High in fiber, protein, and complex carbohydrates

Garbanzo beans are rich in fiber, with a single serving containing over 7 grams of this important nutrient. Fiber is essential for digestive health, helping to promote regular bowel movements and reduce inflammation in the gut. In addition to fiber, garbanzo beans are also an excellent source of plant-based protein, with a single serving containing 6 grams of this important nutrient. Protein is essential for muscle growth and repair, and can also help keep you feeling full and satisfied throughout the day. And with their complex carbohydrates, garbanzo beans provide long-lasting energy without the spikes and crashes associated with sugary foods.

Low in fat and sodium

Unlike many other sources of protein, such as meat and cheese, garbanzo beans are naturally low in fat and sodium. In fact, they contain just 2 grams of fat and 5 milligrams of sodium per serving, making them a heart-healthy choice for anyone looking to reduce their risk of cardiovascular disease.

Can aid in weight management

One of the key benefits of garbanzo beans is their ability to promote satiety and reduce hunger. This is thanks to their high fiber and protein content, which can help you feel full and satisfied after a meal. In addition to reducing appetite, garbanzo beans can also help regulate blood sugar levels and prevent insulin resistance, which can contribute to weight gain and other metabolic disorders.

May help lower cholesterol levels

Studies have shown that consuming garbanzo beans on a regular basis may help lower LDL (bad) cholesterol levels and reduce the risk of heart disease. This is likely due to their high fiber content, which can help bind to cholesterol in the digestive tract and prevent it from being absorbed into the bloodstream.

May promote digestive health

Thanks to their high fiber content, garbanzo beans may also promote digestive health by reducing inflammation in the gut and promoting regular bowel movements. Fiber is also essential for feeding the good bacteria in your gut, which can further support digestive health and immune function.

Versatile ingredient for recipes

Garbanzo beans are a versatile and delicious ingredient that can be used in a wide variety of recipes, from salads and soups to stews and curries. They can also be mashed or pureed to create dips and spreads, such as hummus or baba ghanoush. When cooking with garbanzo beans, keep in mind that they work well with bold flavors and spices, such as cumin, coriander, and paprika. They also pair well with other Mediterranean and Middle Eastern ingredients, such as olives, feta cheese, and tahini.

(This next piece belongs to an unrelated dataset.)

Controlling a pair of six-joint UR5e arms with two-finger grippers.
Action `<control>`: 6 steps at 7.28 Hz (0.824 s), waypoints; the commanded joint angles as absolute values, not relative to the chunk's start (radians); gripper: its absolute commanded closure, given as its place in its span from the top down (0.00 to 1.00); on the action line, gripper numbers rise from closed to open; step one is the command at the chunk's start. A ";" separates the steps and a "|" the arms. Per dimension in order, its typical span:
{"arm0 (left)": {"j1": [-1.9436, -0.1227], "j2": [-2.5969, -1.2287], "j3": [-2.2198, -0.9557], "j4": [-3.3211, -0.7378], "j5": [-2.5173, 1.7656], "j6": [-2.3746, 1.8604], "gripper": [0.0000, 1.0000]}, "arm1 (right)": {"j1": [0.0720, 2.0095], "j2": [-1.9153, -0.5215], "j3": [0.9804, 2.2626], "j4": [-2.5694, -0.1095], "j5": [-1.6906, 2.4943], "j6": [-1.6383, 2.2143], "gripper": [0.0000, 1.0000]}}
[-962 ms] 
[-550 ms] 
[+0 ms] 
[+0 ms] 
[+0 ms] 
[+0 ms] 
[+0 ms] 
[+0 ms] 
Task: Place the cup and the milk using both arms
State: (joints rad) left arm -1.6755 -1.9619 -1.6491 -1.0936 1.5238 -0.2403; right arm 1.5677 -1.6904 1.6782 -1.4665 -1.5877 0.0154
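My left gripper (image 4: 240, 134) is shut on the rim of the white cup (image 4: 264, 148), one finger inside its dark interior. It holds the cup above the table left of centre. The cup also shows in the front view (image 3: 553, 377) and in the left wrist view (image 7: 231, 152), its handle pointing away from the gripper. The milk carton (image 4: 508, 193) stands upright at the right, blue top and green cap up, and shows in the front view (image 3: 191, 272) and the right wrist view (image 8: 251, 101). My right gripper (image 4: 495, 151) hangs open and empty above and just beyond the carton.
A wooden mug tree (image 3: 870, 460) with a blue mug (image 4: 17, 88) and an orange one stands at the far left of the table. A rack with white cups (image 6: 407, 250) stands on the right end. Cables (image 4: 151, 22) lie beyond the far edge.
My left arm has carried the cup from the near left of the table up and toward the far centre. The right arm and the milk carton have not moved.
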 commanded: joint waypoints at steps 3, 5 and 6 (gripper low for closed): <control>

Commonly used in Mediterranean and Middle Eastern cuisine

Garbanzo beans are a staple ingredient in many traditional Mediterranean and Middle Eastern dishes, such as falafel, hummus, and chickpea salad. This is likely due to their versatility, as well as their nutritional and culinary benefits. If you're looking for new and interesting ways to cook with garbanzo beans, consider exploring the cuisine of these regions. You may be surprised by the variety and depth of flavors that you discover!

Can be a vegetarian source of protein

For vegetarians and vegans, garbanzo beans are an excellent source of plant-based protein, with a single serving containing 6 grams of this important nutrient. They can be used in place of meat in a variety of recipes, such as enchiladas, tacos, and stir-fries. When cooking with garbanzo beans as a protein source, it's important to pair them with other complementary ingredients, such as grains, vegetables, and healthy fats, to create a nutritionally balanced meal.

Can be a gluten-free alternative to grains or pasta

For individuals with gluten intolerance or celiac disease, garbanzo beans can be a great alternative to traditional grains or pasta. They can be used to create gluten-free pastas, such as spaghetti or penne, or as a base for grain-free bread and crackers. When cooking with garbanzo beans as a gluten-free alternative, it's important to rinse and soak them thoroughly beforehand, to remove any excess starch and improve digestibility.

Garbanzo beans are a delicious and nutritious ingredient that can be used in a wide variety of recipes, from salads and soups to dips and spreads. With their high fiber and protein content, they're a great way to support your digestive health, manage your weight, and reduce your risk of chronic disease.

FAQs About Garbanzo Beans (Chickpeas)

1. What are garbanzo beans?

Garbanzo beans, also known as chickpeas, are a type of legume that are commonly used in Mediterranean and Middle Eastern cuisine. They are high in protein, fiber, and other essential nutrients.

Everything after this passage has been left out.